Да он ссылается и на собственные наблюдения — ведь он–то бывает в лагерях, а я — нет. Не хочу ли поехать? — Крюково? Дубравлаг? (Уж из того, что с готовностью он эти два назвал, — ясно, что там приготовлены потёмкинские устройства. И — кем я поеду? Министерским контролёром? Да я тогда и глаз на зэков не подниму… Я отказываюсь…)

Министр, напротив, высказывает, что зэки бесчувственны и не откликаются на заботы. Приедешь в Магнитогорскую колонию, спросишь: «Какие жалобы на содержание?» — и так–таки при начальнике ОЛПа хором кричат: «Никаких!» А сами — всегда недовольны.

А вот в чём министр видит «замечательные стороны лагерного исправления»:

— гордость станочника, похваленного начальником лагпункта;

— гордость лагерников, что их работа (кипятильники) пойдёт в героическую Кубу;

— отчёт и перевыборы лагерного Совета Внутреннего Порядка (Сука Вышла Погулять);

— обилие цветов (казённых) в Дубравлаге.

Главное направление его забот: создать свою промышленную базу у всех лагерей. Министр считает, что с развитием интересных работ прекратятся побеги[537]. (Моё возражение о «человеческой жажде свободы» он даже не понял.)

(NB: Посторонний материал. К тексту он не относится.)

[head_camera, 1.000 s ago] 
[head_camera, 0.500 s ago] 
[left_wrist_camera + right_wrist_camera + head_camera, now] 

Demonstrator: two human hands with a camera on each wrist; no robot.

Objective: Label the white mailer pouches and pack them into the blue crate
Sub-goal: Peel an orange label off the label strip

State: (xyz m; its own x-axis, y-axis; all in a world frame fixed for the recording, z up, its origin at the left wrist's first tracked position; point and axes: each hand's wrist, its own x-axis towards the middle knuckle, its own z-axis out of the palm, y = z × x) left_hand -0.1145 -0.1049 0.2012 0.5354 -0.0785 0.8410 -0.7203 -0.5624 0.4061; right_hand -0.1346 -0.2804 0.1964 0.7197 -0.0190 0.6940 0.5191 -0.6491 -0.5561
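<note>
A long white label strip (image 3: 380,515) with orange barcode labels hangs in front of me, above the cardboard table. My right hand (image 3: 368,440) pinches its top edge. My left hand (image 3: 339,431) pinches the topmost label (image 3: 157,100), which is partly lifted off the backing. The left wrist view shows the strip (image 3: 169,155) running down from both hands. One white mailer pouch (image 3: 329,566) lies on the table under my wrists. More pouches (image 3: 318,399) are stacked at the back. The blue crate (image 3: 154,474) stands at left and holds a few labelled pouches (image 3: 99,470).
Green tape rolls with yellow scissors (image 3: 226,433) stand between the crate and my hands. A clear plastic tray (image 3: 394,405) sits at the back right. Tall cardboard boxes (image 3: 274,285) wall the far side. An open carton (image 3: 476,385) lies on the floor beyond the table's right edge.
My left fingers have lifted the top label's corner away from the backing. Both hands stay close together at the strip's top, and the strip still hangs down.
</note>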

Я ушёл в усталом убеждении, что концов — нет. Что ни на волос я ничего не подвинул, и так же будут тяпать тяпки по траве. Я ушёл подавленным— отразноты человеческого понимания. Ни зэку понять министра, пока он не воцарится в этом кабинете, ни министру— понять зэка, пока он сам не пойдёт за проволоку и ему самому не истопчут огородика и взамен свободы не предложат осваивать станок.

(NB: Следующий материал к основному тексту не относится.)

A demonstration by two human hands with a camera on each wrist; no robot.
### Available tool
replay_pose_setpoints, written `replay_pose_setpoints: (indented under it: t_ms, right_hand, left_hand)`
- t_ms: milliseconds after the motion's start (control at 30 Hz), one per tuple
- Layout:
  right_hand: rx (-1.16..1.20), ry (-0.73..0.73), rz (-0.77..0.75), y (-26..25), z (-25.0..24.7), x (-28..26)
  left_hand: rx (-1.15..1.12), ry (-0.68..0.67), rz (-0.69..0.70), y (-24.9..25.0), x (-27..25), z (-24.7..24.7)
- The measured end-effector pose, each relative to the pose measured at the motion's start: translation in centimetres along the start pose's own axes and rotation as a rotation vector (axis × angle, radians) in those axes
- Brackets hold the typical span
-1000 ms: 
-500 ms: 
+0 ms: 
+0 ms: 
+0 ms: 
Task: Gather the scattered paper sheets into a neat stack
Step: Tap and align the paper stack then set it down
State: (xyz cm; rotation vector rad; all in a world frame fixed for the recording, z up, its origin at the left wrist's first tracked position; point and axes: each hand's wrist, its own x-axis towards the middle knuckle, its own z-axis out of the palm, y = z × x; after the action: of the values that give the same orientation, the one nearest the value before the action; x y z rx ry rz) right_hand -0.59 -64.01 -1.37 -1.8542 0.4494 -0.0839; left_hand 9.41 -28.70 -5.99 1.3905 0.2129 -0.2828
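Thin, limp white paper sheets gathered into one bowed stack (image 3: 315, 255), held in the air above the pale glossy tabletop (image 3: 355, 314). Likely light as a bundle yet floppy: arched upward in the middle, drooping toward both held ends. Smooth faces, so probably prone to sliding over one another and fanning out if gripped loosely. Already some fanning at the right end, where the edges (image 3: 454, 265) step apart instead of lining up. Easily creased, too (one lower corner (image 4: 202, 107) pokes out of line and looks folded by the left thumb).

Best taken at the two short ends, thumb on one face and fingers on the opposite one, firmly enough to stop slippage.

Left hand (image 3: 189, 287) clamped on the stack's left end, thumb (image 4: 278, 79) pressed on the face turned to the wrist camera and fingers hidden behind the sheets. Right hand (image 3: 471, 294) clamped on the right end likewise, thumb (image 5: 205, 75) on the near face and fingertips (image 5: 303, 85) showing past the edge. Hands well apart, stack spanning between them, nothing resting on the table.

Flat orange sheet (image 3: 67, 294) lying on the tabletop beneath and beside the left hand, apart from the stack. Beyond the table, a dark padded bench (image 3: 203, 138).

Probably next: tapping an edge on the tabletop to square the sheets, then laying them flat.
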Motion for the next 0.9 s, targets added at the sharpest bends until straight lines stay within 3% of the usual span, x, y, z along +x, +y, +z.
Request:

Институт изучения причин преступности. Это была интересная беседа с двумя интеллигентными замдирами и несколькими научными работниками. Живые люди, у каждого свои мнения, спорят и друг с другом. Потом один из замдиров В.Н.Кудрявцев, провожая меня по коридору, упрекнул: «Нет, вы всё–таки не учитываете всех точек зрения. Вот Толстой бы учёл…» И вдруг обманом завернул меня: «Зайдёмте познакомимся с нашим директором. Игорь Иванович Карпец».

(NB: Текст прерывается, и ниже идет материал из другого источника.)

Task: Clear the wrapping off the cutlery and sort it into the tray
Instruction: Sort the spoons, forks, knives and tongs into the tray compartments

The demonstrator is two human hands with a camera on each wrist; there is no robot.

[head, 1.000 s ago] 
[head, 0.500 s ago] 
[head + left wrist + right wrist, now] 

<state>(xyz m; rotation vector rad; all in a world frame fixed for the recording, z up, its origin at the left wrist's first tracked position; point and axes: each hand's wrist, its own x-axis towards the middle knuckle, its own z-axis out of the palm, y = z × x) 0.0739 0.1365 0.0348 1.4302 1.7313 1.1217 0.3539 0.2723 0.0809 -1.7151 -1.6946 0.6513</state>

Это посещение не планировалось. Мы уже всё обговорили, зачем? Ладно, я пошёл поздороваться. Как бы не так! — ещё с тобой ли тут поздороваются! Не поверить, что эти замдиры и завсекторами работают у этого начальника, что это он возглавляет тут всю научную работу. (А главного я и не узнаю: Карпец — вице–президент международной ассоциации юристов–демократов]

Встал навстречу мне враждебно–презрительно (кажется, весь пятиминутный разговор так и прошёл на ногах), — будто я к нему просился–просился, еле добился, ладно. На лице его: сытое благополучие; твёрдость; и брезгливость (это — ко мне). На груди, не жалея хорошего костюма, привинчен большой значок, как орден: меч вертикальный и там, внизу, что–то пронзает, и надпись: МВД. (Это — какой–то очень важный значок. Он показывает, что носитель его имеет особенно давно «чистые руки, горячее сердце, холодную голову».)

— Так о чём там, о чём?.. — морщится он.

Мне совсем он не нужен, но теперь из вежливости я немного повторяю.

— А–а, — как бы дослышивает юрист–демократ, — либерализация? Сюсюкать с зэ–ка?!

И тут я неожиданно и сразу получаю полные ответы, за которыми бесплодно ходил по мрамору и меж зеркальных стёкол.

Поднять уровень жизни заключённых? Нельзя! Потому что вольные вокруг лагерей тогда будут жить хуже зэ–ка, это недопустимо.